▶ _Assignment_: Each record below should appear again exactly as written.

▶ _Records shown_:
=== Section Start ===

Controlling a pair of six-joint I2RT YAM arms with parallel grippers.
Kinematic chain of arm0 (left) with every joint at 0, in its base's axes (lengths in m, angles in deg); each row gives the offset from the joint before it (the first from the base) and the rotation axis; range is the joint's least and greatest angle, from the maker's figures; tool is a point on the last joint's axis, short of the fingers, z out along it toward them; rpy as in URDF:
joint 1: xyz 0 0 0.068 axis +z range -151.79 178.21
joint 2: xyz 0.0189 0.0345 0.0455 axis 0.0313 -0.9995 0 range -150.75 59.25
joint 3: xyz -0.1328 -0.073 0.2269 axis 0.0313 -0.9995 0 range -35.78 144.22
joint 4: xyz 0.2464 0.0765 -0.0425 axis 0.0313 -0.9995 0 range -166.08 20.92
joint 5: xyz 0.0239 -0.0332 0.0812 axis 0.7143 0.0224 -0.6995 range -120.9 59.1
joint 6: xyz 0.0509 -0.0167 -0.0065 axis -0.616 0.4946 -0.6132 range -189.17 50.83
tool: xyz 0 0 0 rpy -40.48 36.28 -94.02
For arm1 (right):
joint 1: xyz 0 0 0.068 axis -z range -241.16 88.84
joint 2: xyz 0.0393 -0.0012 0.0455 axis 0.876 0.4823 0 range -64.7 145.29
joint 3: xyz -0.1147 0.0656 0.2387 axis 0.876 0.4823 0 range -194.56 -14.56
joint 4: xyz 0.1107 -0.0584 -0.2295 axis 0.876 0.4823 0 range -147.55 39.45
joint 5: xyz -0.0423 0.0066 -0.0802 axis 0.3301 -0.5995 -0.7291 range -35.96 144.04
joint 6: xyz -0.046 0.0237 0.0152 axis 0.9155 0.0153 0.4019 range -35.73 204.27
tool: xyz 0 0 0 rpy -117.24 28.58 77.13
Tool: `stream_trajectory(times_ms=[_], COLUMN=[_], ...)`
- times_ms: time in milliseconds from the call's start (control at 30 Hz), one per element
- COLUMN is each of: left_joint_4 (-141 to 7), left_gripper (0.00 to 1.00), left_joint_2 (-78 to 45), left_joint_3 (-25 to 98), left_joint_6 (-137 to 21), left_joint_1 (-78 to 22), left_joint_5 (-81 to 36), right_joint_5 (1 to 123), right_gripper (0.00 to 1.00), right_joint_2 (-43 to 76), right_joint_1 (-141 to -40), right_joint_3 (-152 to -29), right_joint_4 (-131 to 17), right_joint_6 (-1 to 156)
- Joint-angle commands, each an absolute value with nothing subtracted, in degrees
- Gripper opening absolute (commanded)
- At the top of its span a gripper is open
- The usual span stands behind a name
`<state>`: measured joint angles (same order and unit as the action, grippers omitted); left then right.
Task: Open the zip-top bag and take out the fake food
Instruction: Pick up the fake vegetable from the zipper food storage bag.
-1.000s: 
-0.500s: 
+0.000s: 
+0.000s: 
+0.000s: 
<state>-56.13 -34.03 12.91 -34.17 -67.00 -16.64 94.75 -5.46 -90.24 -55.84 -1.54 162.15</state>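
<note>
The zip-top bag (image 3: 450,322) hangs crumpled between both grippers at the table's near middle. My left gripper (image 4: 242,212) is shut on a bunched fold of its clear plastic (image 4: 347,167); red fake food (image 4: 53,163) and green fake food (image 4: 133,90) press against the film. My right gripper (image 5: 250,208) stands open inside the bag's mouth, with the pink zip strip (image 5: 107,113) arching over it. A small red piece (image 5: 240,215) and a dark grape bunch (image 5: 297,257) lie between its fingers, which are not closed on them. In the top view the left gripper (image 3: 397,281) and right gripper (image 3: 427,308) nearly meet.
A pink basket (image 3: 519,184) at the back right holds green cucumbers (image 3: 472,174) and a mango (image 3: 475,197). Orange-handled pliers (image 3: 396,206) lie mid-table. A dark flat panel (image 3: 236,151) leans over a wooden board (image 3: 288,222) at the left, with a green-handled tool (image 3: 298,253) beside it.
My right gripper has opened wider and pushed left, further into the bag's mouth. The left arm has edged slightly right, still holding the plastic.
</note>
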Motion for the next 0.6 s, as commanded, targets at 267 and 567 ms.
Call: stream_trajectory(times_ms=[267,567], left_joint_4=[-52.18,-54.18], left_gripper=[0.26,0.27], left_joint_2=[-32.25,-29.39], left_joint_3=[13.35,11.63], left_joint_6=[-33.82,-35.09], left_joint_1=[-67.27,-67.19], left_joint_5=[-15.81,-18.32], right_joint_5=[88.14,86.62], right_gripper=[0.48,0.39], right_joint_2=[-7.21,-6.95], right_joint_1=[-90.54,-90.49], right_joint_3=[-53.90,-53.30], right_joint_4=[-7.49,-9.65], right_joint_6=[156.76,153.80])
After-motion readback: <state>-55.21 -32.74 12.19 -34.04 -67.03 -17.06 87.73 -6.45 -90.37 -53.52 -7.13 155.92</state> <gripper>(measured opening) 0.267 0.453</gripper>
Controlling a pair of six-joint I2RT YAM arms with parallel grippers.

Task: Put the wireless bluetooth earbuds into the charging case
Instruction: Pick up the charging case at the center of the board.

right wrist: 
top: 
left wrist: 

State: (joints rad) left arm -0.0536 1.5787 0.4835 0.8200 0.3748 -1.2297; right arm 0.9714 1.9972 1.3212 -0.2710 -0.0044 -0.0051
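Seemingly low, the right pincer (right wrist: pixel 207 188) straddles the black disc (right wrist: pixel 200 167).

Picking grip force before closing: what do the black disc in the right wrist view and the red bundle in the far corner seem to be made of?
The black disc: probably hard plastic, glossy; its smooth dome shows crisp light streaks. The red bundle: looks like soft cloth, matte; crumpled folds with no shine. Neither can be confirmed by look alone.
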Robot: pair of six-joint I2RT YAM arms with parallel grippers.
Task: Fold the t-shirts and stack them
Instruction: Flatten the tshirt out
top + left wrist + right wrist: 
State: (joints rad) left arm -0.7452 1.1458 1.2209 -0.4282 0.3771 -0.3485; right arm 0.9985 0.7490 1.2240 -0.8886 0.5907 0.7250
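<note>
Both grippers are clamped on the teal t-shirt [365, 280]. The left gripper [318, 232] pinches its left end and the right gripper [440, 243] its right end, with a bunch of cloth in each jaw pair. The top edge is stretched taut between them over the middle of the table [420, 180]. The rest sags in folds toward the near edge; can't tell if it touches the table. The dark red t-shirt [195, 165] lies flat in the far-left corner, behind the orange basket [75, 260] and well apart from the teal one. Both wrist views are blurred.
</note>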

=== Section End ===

▶ _Worked solution_:
Controlling a pair of six-joint I2RT YAM arms with parallel grippers.
Kinematic chain of arm0 (left) with every joint at 0, in its base's axes (lengths in m, angles in deg); each row gives the offset from the joint before it (the first from the base) and the rotation axis; range is the joint's least and greatest angle, from the maker's figures; tool is a point on the last joint's axis, short of the fingers, z out along it toward them; rpy as in URDF:
joint 1: xyz 0 0 0.068 axis +z range -151.79 178.21
joint 2: xyz 0.0189 0.0345 0.0455 axis 0.0313 -0.9995 0 range -150.75 59.25
joint 3: xyz -0.1328 -0.073 0.2269 axis 0.0313 -0.9995 0 range -35.78 144.22
joint 4: xyz 0.2464 0.0765 -0.0425 axis 0.0313 -0.9995 0 range -166.08 20.92
joint 5: xyz 0.0239 -0.0332 0.0812 axis 0.7143 0.0224 -0.6995 range -120.9 59.1
joint 6: xyz 0.0509 -0.0167 -0.0065 axis -0.616 0.4946 -0.6132 range -189.17 50.83
tool: xyz 0 0 0 rpy -40.48 36.28 -94.02
For arm1 (right):
joint 1: xyz 0 0 0.068 axis -z range -241.16 88.84
joint 2: xyz 0.0393 -0.0012 0.0455 axis 0.876 0.4823 0 range -64.7 145.29
joint 3: xyz -0.1147 0.0656 0.2387 axis 0.876 0.4823 0 range -194.56 -14.56
joint 4: xyz 0.1107 -0.0584 -0.2295 axis 0.876 0.4823 0 range -147.55 39.45
joint 5: xyz -0.0423 0.0066 -0.0802 axis 0.3301 -0.5995 -0.7291 range -35.96 144.04
joint 6: xyz -0.046 0.0237 0.0152 axis 0.9155 0.0153 0.4019 range -35.73 204.27
tool: xyz 0 0 0 rpy -117.24 28.58 77.13
Tool: `stream_trajectory(times_ms=[_], COLUMN=[_], ...)`
- times_ms: time in milliseconds from the call's start (control at 30 Hz), one per element
- COLUMN is each of: left_joint_4 (-141 to 7), left_gripper (0.00 to 1.00), left_joint_2 (-78 to 45), left_joint_3 (-25 to 98), left_joint_6 (-137 to 21), left_joint_1 (-78 to 22), left_joint_5 (-81 to 36), right_joint_5 (1 to 123), right_gripper (0.00 to 1.00), right_joint_2 (-43 to 76), right_joint_1 (-141 to -40), right_joint_3 (-152 to -29), right_joint_4 (-131 to 17), right_joint_6 (-1 to 156)
- Joint-angle commands, each an absolute value with nothing subtracted, in degrees
- Gripper opening absolute (commanded)
- At the top of its span a gripper is open
- The usual span stands behind a name
`<state>`: measured joint angles (same order and unit as the action, grippers omitted); left then right.
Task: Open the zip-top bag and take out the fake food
Instruction: Pick up the fake vegetable from the zipper food storage bag.
-1.000s: 
-0.500s: 
+0.000s: 
+0.000s: 
+0.000s: 
<state>-56.13 -34.03 12.91 -34.17 -67.00 -16.64 94.75 -5.46 -90.24 -55.84 -1.54 162.15</state>
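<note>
The zip-top bag (image 3: 450,322) hangs crumpled between both grippers at the table's near middle. My left gripper (image 4: 242,212) is shut on a bunched fold of its clear plastic (image 4: 347,167); red fake food (image 4: 53,163) and green fake food (image 4: 133,90) press against the film. My right gripper (image 5: 250,208) stands open inside the bag's mouth, with the pink zip strip (image 5: 107,113) arching over it. A small red piece (image 5: 240,215) and a dark grape bunch (image 5: 297,257) lie between its fingers, which are not closed on them. In the top view the left gripper (image 3: 397,281) and right gripper (image 3: 427,308) nearly meet.
A pink basket (image 3: 519,184) at the back right holds green cucumbers (image 3: 472,174) and a mango (image 3: 475,197). Orange-handled pliers (image 3: 396,206) lie mid-table. A dark flat panel (image 3: 236,151) leans over a wooden board (image 3: 288,222) at the left, with a green-handled tool (image 3: 298,253) beside it.
My right gripper has opened wider and pushed left, further into the bag's mouth. The left arm has edged slightly right, still holding the plastic.
</note>
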Motion for the next 0.6 s, as commanded, targets at 267 and 567 ms.
Call: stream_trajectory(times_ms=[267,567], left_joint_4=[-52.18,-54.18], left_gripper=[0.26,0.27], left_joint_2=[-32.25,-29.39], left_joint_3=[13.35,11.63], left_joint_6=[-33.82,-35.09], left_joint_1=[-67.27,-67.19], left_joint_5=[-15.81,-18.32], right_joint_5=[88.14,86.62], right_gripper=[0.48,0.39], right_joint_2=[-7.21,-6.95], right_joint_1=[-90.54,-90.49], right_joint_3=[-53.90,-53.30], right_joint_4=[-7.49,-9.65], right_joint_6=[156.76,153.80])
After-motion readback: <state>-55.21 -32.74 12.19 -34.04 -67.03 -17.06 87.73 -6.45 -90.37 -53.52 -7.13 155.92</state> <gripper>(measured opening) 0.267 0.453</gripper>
Controlling a pair of six-joint I2RT YAM arms with parallel grippers.

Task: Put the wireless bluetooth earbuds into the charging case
Instruction: Pick up the charging case at the center of the board.

right wrist: 
top: 
left wrist: 

State: (joints rad) left arm -0.0536 1.5787 0.4835 0.8200 0.3748 -1.2297; right arm 0.9714 1.9972 1.3212 -0.2710 -0.0044 -0.0051
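Seemingly low, the right pincer (right wrist: pixel 207 188) straddles the black disc (right wrist: pixel 200 167).

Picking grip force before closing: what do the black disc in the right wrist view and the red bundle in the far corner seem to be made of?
The black disc: probably hard plastic, glossy; its smooth dome shows crisp light streaks. The red bundle: looks like soft cloth, matte; crumpled folds with no shine. Neither can be confirmed by look alone.
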Robot: pair of six-joint I2RT YAM arms with parallel grippers.
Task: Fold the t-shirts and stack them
Instruction: Flatten the tshirt out
top + left wrist + right wrist: 
State: (joints rad) left arm -0.7452 1.1458 1.2209 -0.4282 0.3771 -0.3485; right arm 0.9985 0.7490 1.2240 -0.8886 0.5907 0.7250
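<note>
Both grippers are clamped on the teal t-shirt [365, 280]. The left gripper [318, 232] pinches its left end and the right gripper [440, 243] its right end, with a bunch of cloth in each jaw pair. The top edge is stretched taut between them over the middle of the table [420, 180]. The rest sags in folds toward the near edge; can't tell if it touches the table. The dark red t-shirt [195, 165] lies flat in the far-left corner, behind the orange basket [75, 260] and well apart from the teal one. Both wrist views are blurred.
</note>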

The answer to this exercise has been fully stated.